Mü’min, zaman zaman beşer olması hasebi ile günah işlese de tövbe kapısını unutmayıp hemen Allâh’a sığınır. Aldanarak veya çeşitli alışkanlıklar ve gaflet eseri hata yapsa da kalbini Mevlâ’ya bağlayan mânevî kablolar pas tutmadığı ve Allah korkusunu kaybetmediği sürece âcizliğini itiraf edecek ve samimî şekilde affını isteyecektir.

Kur’ân-ı Kerim’de havf, haşyet ve takvâ kavramlarının her biriyle, Cenâb-ı Hak, kendisinden korkmamızı ferman buyurmuştur. Gerçek mü’min Allah’tan başka kimseden korkmaz. Allâh’a karşı ise bir taraftan muhabbet duyup ümit beslerken, diğer yandan O’na yüksek derecede saygı, tâzim, teslimiyet ve haşyet içerisinde olmalıdır.

Peygamber Efendimiz -sallâllâhu aleyhi ve sellem-;

“Korkmayan bir kalpten Allâh’a sığınırım.” buyurmuştur.

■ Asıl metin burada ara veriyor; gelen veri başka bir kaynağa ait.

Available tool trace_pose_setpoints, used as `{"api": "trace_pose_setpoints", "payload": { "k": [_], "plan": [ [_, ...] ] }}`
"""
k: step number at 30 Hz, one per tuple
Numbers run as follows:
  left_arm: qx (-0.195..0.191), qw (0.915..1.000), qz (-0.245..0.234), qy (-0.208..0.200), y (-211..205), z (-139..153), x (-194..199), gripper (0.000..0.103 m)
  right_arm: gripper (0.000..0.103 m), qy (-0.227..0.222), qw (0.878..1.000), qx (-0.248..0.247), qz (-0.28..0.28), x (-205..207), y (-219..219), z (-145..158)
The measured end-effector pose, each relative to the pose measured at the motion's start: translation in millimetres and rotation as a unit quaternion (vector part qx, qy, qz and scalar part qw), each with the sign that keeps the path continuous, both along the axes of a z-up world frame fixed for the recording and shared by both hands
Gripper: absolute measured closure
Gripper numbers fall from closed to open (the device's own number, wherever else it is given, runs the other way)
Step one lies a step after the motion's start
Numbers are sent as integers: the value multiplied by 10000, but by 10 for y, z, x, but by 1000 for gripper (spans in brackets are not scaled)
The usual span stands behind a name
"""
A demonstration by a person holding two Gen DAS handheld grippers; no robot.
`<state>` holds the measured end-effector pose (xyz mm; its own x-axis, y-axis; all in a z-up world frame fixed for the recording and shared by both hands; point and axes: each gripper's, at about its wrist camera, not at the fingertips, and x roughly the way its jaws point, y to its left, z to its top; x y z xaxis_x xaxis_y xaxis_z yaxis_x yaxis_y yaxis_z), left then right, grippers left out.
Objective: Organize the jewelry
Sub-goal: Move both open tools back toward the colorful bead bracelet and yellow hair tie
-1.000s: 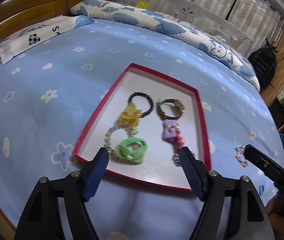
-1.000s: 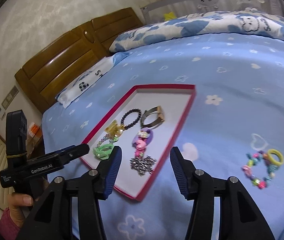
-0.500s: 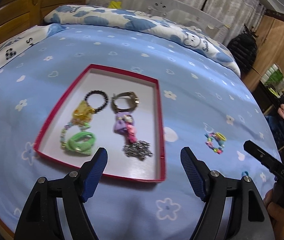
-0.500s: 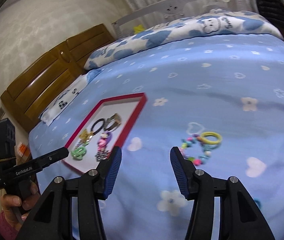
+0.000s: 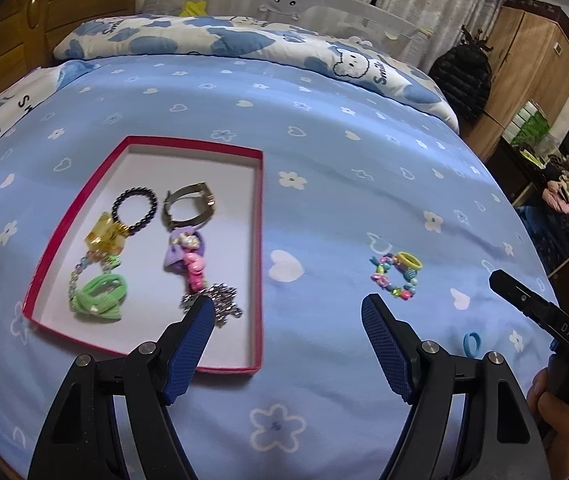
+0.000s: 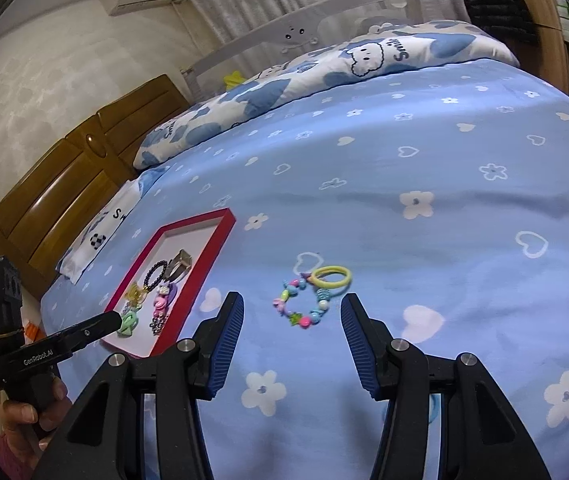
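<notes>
A red-rimmed tray (image 5: 262, 264) (image 6: 220, 236) lies on the blue bedspread and holds several pieces: a dark bead bracelet (image 5: 134, 210), a metal bangle (image 5: 190, 210), a green band (image 5: 98, 296), a purple and pink charm (image 5: 188, 254) and a silver chain (image 5: 224, 300). A colourful bead bracelet (image 5: 392, 280) (image 6: 304, 304) and a yellow hair ring (image 5: 409, 261) (image 6: 330, 276) lie on the bed right of the tray. My left gripper (image 5: 288, 320) is open and empty above the tray's right edge. My right gripper (image 6: 291, 320) is open and empty, just in front of the bead bracelet.
A small blue ring (image 5: 472, 344) lies on the bed near the right gripper. A folded blue and white quilt (image 5: 244, 42) runs along the far side. A wooden headboard (image 6: 64, 184) is at the left, a wardrobe (image 5: 532, 76) at the right.
Both grippers have swung to the right, away from the tray. The bead bracelet and yellow ring now sit centred between the right gripper's fingers. Both stay open.
</notes>
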<state>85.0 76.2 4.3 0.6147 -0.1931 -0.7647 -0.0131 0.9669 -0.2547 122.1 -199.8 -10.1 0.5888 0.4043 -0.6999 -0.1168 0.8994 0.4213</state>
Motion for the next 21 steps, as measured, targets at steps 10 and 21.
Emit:
{"api": "trace_pose_setpoints", "payload": {
  "k": [10,21],
  "plan": [
    [97,9994,-300,108,-323,-99,284,28,51,138,9999,19,33,146,-111,-91],
    [95,9968,-676,410,-663,-404,742,31,65,584,9977,-172,292,518,-93,-385]
  ]
}}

Vefat yıldönümünde rahmetle andığımız dâvâ şairi Mehmed Âkif ERSOY Safahat’ında haklı olarak bunu şöyle dillendirir:

Ne irfandır veren ahlâka yükseklik, ne vicdandır;
Fazîlet hissi insanlarda Allah korkusundandır.
Yüreklerden çekilmiş farz edilsin havfı Yezdân’ın…
Ne irfânın kalır tesîri kat’iyyen ne vicdânın.
Hayât artık behîmîdir, hayır ondan da alçaktır.

Günümüzden takriben 1248 yıl önce bugünkü Türkmenistan hudutları içinde bulunan Horasan bölgesinin Merv şehri, ilim adamı yetiştirme yönünden büyük bir şöhrete ulaşmıştı. Hattâ halîfe nâibi yani vekili sadece bu ildeki ulemâ arasından seçilirdi. Merv ile o asırda İran topraklarına düşen Ebiverd şehirleri arasında gelip geçenleri bîzar eden Ebû Ali Fudayl bin İyaz adında namlı bir eşkıyâ yaşardı. Soygunculuğu sürdürmekle beraber tabiatı ıslah olmaya yakın olan Fudayl, fakirlere ve kadınlara ilişmezdi.*

Günlerden bir gün büyük bir kervan bu yoldan geçerken, gelen seslerden kervanın pusuya düşürüleceğini anlayan kafilenin ağası elini çabuk tutup altınları kaptığı gibi ıssız çöle açılır ve sığınacak bir yer bulayım diye farkına varmadan eşkıyâ reisinin çadırına girer. Maksadı altınları emanet olarak bırakmaktır. Eşkıyâbaşı Fudayl adama altınlarını çadırda bir köşeye bırakıp gitmesini işaret eder. Bir zaman sonra eşkıyâ çetesinin adamları gasp ettikleri malları taksim için çadıra gelirler. Aynı esnada altınların sahibi de gelir ve emanetini ister. Fudayl da;

“Git bıraktığın yerden al!” der. Kervancı altınlarını alıp uzaklaşırken, çetenin adamları şaşkın bir şekilde:

“–Biz kervanda bölüşecek para bulamadık. Sen ise kucağına düşmüş hazineyi adama iade ediyorsun, bu nasıl iş?” deyince:

“–Ne yapayım?! Adamın bana beslediği iyi niyetini bozmak istemedim.” diye cevap verir.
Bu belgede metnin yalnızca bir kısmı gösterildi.